Learn about mining text with Non-Negative Matrix Factorization (NMF).

NMF is especially well-suited for text mining. In a text document, the same word can occur in different places with different meanings. For example, "hike" can be applied to the outdoors or to interest rates. By combining attributes, NMF introduces context, which is essential for explanatory power:

  • "hike" + "mountain" -> "outdoor sports"

  • "hike" + "interest" -> "interest rates"

21.2 Tuning the NMF Algorithm

Learn about configuring parameters for Non-Negative Matrix Factorization (NMF).

Oracle Data Mining supports five configurable parameters for NMF. All of them have default values which are appropriate for most applications of the algorithm. The NMF settings are:

  • Number of features. By default, the number of features is determined by the algorithm.

  • Convergence tolerance. The default is .05.

  • Number of iterations. The default is 50.

  • Random seed. The default is -1.

  • Non-negative scoring. You can specify whether negative numbers must be allowed in scoring results. By default they are allowed.

21.3 Data Preparation for NMF

Learn about preparing the date for Non-Negative Matrix Factorization (NMF).

Automatic Data Preparation normalizes numerical attributes for NMF.

When there are missing values in columns with simple data types (not nested), NMF interprets them as missing at random.
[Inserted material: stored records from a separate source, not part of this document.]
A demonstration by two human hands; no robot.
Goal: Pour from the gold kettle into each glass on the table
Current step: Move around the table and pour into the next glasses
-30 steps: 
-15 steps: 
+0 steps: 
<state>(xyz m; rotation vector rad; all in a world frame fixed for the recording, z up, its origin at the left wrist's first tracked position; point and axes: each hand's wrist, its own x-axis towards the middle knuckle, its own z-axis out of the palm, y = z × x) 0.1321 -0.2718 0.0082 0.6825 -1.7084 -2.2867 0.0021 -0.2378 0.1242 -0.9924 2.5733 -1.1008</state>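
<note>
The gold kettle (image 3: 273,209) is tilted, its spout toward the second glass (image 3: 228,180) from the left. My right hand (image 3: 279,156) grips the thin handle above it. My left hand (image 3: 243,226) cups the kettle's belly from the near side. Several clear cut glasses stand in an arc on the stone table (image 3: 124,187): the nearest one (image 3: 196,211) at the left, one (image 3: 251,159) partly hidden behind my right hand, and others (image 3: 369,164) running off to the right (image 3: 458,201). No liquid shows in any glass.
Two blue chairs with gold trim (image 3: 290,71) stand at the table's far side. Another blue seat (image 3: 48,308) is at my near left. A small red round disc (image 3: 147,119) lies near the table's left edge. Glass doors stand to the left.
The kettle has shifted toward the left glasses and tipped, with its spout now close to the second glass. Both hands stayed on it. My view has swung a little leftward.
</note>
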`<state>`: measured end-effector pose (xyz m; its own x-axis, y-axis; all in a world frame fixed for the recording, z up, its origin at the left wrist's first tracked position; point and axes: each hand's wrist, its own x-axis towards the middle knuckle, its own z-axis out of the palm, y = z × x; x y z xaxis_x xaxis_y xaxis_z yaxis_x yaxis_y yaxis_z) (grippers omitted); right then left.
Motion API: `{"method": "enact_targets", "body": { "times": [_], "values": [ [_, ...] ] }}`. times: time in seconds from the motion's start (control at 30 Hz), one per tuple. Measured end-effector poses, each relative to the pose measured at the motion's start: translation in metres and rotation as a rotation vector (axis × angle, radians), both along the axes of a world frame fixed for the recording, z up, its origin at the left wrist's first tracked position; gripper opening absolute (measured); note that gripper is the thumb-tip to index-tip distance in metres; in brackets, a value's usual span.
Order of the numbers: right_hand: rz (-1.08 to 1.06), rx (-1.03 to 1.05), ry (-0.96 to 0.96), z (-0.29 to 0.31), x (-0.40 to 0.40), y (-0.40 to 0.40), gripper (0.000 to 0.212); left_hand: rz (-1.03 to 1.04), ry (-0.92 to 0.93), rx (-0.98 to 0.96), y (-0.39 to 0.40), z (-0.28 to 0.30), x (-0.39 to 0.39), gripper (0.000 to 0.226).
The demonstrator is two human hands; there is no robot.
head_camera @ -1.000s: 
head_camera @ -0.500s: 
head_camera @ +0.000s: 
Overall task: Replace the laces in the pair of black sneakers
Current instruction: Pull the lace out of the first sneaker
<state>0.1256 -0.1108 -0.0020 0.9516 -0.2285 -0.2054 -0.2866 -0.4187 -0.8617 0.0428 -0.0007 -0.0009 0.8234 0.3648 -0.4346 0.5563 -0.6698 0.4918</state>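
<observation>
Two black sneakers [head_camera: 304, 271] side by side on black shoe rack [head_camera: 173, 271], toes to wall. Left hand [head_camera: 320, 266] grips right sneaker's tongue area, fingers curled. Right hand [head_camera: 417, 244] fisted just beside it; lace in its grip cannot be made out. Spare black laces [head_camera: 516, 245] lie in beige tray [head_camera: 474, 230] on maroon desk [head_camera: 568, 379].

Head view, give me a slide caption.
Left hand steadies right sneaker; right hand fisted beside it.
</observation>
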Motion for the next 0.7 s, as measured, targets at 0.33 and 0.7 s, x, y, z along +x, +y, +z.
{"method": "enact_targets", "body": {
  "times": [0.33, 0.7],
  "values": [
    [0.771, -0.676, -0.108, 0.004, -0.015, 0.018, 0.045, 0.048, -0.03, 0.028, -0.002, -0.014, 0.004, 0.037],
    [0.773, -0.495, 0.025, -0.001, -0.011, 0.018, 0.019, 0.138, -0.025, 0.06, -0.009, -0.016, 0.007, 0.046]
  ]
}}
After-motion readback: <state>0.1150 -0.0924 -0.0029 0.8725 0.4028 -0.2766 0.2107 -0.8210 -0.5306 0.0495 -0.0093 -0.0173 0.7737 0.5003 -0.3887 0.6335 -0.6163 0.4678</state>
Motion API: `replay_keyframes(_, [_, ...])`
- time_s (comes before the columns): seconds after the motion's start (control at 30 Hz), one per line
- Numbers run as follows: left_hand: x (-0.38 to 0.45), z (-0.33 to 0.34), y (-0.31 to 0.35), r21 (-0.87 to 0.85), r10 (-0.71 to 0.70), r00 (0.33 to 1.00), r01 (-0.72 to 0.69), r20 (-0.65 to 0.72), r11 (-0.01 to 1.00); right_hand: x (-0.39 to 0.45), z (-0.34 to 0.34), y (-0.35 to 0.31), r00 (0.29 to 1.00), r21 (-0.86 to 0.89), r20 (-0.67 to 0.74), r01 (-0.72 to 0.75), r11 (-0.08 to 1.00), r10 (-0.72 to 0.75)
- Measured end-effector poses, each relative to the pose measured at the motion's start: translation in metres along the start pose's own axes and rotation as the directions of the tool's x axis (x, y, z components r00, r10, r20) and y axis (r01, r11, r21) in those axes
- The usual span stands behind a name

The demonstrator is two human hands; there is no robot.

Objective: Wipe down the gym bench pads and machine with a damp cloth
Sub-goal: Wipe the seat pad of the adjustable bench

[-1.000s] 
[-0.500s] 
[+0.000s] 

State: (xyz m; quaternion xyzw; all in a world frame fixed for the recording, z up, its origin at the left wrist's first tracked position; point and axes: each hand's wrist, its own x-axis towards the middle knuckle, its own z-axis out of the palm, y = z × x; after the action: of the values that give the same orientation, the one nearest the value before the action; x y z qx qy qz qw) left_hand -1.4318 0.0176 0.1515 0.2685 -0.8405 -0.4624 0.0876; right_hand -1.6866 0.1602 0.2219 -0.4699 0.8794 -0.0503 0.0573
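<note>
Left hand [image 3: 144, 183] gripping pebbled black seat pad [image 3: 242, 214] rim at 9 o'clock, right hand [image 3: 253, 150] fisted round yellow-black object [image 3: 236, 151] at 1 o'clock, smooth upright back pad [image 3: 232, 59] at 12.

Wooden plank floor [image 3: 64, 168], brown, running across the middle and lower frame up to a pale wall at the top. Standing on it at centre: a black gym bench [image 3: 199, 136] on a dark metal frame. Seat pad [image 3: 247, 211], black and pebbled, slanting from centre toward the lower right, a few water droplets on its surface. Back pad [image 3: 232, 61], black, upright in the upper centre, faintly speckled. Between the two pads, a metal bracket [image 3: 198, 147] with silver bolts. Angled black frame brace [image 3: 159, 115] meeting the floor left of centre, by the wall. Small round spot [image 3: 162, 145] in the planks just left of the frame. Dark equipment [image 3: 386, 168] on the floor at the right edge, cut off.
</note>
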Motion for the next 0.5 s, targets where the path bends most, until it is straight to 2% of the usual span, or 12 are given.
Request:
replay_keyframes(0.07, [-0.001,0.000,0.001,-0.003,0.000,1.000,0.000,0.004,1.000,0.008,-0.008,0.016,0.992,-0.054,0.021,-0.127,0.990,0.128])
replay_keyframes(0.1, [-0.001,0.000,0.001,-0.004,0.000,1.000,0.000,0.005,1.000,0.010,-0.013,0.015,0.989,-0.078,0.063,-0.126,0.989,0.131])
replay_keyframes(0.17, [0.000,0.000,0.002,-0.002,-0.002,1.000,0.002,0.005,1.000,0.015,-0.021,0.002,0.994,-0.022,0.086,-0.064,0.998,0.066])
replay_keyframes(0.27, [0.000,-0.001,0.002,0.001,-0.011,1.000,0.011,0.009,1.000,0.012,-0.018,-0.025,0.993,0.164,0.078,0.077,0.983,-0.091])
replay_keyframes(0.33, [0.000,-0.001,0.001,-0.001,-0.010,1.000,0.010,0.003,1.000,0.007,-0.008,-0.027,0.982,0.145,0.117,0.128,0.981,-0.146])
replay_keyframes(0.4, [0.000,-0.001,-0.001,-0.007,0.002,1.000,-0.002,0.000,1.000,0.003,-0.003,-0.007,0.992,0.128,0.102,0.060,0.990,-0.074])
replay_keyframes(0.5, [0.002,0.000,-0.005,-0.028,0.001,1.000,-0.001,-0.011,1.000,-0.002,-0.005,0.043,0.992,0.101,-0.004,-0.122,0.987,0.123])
The algorithm replaces missing categorical values with the mode and missing numerical values with the mean.

When there are missing values in nested columns, NMF interprets them as sparse. The algorithm replaces sparse numerical data with zeros and sparse categorical data with zero vectors.

If you choose to manage your own data preparation, keep in mind that outliers can significantly impact NMF. Use a clipping transformation before binning or normalizing. NMF typically benefits from normalization. However, outliers with min-max normalization cause poor matrix factorization. To improve the matrix factorization, you need to decrease the error tolerance. This in turn leads to longer build times.